* [Directions]
From the data below, set down exactly the lines between the one holding "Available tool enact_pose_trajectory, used" and the one holding "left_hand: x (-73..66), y", inclusive, and no others.

Records drawn from a dataset
■ ■ ■ ■ ■
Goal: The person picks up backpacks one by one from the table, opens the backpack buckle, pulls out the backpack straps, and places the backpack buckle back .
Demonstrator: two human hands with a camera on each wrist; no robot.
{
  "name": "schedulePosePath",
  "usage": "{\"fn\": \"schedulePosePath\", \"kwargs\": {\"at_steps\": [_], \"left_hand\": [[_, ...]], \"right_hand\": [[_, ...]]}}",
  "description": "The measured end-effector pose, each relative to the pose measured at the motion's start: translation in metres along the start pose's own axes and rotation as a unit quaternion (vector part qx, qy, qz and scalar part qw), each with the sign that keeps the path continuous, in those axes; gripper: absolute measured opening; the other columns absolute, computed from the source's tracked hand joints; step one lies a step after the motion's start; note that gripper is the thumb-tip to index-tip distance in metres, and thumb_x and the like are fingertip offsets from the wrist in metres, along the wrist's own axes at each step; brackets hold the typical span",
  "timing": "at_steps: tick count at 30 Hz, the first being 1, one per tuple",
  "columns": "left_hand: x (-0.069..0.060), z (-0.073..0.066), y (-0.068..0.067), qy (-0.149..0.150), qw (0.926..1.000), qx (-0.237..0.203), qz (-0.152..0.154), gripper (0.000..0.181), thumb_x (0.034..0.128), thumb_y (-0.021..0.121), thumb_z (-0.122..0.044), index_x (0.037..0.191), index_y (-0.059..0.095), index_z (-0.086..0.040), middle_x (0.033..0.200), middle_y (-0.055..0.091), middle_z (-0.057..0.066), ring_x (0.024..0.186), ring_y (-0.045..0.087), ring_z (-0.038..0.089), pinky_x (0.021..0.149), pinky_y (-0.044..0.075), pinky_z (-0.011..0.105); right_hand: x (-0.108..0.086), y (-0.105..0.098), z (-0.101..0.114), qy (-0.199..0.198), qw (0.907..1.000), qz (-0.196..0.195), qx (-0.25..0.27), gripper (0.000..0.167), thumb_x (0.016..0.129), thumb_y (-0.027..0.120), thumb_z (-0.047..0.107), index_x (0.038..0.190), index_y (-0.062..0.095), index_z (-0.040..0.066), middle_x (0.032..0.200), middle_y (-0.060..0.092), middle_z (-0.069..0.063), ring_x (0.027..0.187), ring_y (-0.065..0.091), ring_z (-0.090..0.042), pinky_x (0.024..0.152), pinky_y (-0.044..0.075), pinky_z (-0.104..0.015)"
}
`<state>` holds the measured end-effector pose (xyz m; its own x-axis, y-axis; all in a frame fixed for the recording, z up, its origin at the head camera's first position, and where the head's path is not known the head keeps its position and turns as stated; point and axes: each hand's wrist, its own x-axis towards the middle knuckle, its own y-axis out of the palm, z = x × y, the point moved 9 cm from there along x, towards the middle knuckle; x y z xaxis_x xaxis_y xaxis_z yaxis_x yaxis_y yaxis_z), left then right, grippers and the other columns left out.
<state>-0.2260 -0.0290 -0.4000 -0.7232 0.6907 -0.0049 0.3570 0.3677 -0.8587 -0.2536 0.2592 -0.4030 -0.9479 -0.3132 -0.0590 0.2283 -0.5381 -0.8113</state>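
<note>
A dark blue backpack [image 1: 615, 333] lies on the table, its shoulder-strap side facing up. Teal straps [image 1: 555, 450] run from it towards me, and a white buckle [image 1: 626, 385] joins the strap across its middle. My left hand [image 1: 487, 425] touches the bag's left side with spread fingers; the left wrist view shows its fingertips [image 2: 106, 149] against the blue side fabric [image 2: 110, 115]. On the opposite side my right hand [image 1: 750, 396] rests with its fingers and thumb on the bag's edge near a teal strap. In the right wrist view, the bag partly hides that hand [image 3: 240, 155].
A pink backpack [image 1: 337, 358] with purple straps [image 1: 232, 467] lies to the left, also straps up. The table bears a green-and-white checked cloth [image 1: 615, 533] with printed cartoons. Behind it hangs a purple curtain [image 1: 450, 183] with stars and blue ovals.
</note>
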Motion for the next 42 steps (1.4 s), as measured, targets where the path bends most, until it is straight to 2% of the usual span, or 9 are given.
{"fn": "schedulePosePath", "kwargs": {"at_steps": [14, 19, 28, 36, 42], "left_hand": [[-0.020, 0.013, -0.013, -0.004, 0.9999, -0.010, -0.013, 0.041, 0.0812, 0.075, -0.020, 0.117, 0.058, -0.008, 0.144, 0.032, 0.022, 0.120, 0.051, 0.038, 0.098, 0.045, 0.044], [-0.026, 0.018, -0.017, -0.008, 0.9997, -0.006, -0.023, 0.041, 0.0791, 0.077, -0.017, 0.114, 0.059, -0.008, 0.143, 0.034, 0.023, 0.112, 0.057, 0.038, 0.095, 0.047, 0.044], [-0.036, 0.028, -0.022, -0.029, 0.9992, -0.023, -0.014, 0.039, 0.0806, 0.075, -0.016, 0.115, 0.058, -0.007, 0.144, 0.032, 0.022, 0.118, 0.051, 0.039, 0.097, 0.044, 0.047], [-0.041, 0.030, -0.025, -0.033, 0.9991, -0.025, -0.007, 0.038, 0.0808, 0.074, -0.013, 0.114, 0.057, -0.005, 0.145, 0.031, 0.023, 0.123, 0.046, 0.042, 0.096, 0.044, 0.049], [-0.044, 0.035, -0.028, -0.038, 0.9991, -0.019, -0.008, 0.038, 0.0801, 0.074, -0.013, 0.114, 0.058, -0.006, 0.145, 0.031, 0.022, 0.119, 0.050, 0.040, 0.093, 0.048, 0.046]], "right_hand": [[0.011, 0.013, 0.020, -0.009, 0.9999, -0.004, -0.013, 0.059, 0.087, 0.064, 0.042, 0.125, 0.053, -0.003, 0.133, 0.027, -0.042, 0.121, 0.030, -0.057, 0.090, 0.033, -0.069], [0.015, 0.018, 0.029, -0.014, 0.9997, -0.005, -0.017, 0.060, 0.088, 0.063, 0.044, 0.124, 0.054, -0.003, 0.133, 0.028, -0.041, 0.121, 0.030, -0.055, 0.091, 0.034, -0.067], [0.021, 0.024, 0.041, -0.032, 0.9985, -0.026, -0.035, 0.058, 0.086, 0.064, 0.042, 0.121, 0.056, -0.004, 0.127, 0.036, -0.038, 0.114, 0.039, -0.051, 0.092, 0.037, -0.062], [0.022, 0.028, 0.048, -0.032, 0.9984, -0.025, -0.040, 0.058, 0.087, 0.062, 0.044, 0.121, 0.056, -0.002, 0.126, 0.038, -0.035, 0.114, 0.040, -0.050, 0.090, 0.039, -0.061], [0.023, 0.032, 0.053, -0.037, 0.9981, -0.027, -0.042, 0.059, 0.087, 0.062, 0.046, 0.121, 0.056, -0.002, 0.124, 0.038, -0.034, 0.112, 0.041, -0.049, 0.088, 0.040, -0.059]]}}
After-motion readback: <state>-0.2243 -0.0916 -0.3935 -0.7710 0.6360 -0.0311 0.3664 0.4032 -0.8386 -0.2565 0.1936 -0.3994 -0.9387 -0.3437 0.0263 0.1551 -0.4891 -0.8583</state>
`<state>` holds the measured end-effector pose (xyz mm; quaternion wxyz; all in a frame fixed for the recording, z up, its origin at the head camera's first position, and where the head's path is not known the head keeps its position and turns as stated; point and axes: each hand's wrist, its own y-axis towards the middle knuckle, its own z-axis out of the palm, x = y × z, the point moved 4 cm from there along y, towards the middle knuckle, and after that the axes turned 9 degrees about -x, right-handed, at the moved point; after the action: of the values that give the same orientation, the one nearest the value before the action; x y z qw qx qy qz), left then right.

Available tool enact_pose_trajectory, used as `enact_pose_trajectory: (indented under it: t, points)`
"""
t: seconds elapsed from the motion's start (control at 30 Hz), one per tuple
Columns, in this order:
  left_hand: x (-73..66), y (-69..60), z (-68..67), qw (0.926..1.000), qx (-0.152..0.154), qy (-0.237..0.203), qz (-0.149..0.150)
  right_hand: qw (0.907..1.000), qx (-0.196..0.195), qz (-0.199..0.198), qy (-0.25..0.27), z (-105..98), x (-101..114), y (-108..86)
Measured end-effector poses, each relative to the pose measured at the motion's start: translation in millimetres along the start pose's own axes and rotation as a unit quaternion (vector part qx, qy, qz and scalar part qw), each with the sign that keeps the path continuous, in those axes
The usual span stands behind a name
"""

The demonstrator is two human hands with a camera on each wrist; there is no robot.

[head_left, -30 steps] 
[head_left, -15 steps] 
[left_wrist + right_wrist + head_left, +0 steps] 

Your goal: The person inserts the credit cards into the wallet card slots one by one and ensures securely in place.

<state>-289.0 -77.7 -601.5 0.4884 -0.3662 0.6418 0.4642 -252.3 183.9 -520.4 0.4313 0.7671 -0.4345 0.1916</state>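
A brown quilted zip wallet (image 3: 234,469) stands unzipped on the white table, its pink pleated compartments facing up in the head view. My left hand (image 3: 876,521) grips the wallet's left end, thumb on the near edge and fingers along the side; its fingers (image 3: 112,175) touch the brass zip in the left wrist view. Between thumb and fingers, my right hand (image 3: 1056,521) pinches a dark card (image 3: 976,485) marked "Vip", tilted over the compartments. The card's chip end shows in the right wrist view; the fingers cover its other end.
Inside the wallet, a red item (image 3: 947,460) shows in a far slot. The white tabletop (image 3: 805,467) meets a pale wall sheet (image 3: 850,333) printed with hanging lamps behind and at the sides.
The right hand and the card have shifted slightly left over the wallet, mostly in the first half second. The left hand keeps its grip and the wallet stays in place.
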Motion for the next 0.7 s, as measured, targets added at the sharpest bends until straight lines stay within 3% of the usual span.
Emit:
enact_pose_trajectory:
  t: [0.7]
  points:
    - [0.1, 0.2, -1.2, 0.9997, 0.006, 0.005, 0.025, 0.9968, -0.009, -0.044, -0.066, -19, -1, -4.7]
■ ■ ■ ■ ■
* [Written response]
Available tool enact_pose_trajectory, used as `enact_pose_trajectory: (indented under it: t, points)`
"""
t: seconds elapsed from the motion's start (control at 30 Hz), one per tuple
Columns, in this order:
  left_hand: x (-73..66), y (-69..60), z (-68..67), qw (0.926..1.000), qx (-0.152..0.154), qy (-0.237..0.203), qz (-0.149..0.150)

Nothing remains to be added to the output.